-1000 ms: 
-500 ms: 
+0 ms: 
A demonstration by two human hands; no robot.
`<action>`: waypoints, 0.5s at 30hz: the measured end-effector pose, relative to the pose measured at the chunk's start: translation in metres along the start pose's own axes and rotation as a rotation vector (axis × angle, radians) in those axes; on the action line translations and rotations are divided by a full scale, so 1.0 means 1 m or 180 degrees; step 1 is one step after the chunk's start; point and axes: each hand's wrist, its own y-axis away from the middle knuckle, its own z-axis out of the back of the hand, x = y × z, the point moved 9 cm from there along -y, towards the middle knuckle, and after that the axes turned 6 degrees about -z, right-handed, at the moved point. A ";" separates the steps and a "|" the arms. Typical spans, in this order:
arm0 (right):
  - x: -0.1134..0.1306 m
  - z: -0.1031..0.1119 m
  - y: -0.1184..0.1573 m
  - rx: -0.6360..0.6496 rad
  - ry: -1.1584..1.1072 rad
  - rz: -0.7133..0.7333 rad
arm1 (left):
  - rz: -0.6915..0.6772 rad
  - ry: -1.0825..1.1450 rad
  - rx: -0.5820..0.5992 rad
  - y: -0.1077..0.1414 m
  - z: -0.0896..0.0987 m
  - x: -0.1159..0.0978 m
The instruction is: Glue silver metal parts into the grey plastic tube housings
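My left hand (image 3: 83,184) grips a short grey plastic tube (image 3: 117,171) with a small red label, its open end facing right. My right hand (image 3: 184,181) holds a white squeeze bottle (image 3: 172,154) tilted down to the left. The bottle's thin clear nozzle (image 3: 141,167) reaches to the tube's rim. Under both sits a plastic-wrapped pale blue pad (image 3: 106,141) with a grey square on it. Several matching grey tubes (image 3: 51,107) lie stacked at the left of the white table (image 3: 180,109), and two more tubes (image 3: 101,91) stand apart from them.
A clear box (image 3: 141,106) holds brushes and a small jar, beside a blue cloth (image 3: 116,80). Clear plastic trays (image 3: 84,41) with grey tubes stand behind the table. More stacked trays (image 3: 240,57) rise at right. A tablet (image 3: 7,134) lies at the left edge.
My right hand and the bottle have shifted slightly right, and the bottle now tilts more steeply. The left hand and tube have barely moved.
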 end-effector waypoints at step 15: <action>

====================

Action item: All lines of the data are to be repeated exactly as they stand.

Answer for the task:
-1000 ms: 
-500 ms: 
+0 ms: 
A demonstration by two human hands; no robot.
`<action>`: waypoints, 0.5s at 30hz: the measured end-effector pose, relative to the pose measured at the chunk's start: translation in metres along the start pose's own axes and rotation as a rotation vector (axis × angle, radians) in those axes; on the action line translations and rotations are divided by a full scale, so 1.0 means 1 m or 180 degrees; step 1 is one step after the chunk's start; point and axes: each hand's wrist, its own y-axis away from the middle knuckle, its own z-axis out of the back of the hand, x = y × z, the point moved 9 cm from there along -y, towards the middle knuckle, and after that the axes turned 6 degrees about -z, right-handed, at the moved point. A ";" separates the steps and a "|" the arms. Typical spans, in this order:
arm0 (right):
  - x: -0.1134..0.1306 m
  - z: -0.1031..0.1119 m
  - y: -0.1184..0.1573 m
  - rx: -0.6360..0.6496 rad
  - ry: -1.1584..1.1072 rad
  - rz: -0.7133..0.7333 rad
arm1 (left):
  - rz: -0.6915..0.6772 rad
  - ry: -1.0825..1.1450 rad
  - rx: -0.5820..0.5992 rad
  - y: -0.1077..0.1414 m
  - z: -0.0896..0.0987 m
  - x: -0.1159..0.0978 m
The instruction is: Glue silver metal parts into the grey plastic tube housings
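My left hand (image 3: 83,184) grips a short grey plastic tube (image 3: 117,171) with a small red label, its open end facing right. My right hand (image 3: 184,181) holds a white squeeze bottle (image 3: 172,154) tilted down to the left. The bottle's thin clear nozzle (image 3: 141,167) reaches to the tube's rim. Under both sits a plastic-wrapped pale blue pad (image 3: 106,141) with a grey square on it. Several matching grey tubes (image 3: 51,107) lie stacked at the left of the white table (image 3: 180,109), and two more tubes (image 3: 101,91) stand apart from them.
A clear box (image 3: 141,106) holds brushes and a small jar, beside a blue cloth (image 3: 116,80). Clear plastic trays (image 3: 84,41) with grey tubes stand behind the table. More stacked trays (image 3: 240,57) rise at right. A tablet (image 3: 7,134) lies at the left edge.
My right hand and the bottle have shifted slightly right, and the bottle now tilts more steeply. The left hand and tube have barely moved.
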 end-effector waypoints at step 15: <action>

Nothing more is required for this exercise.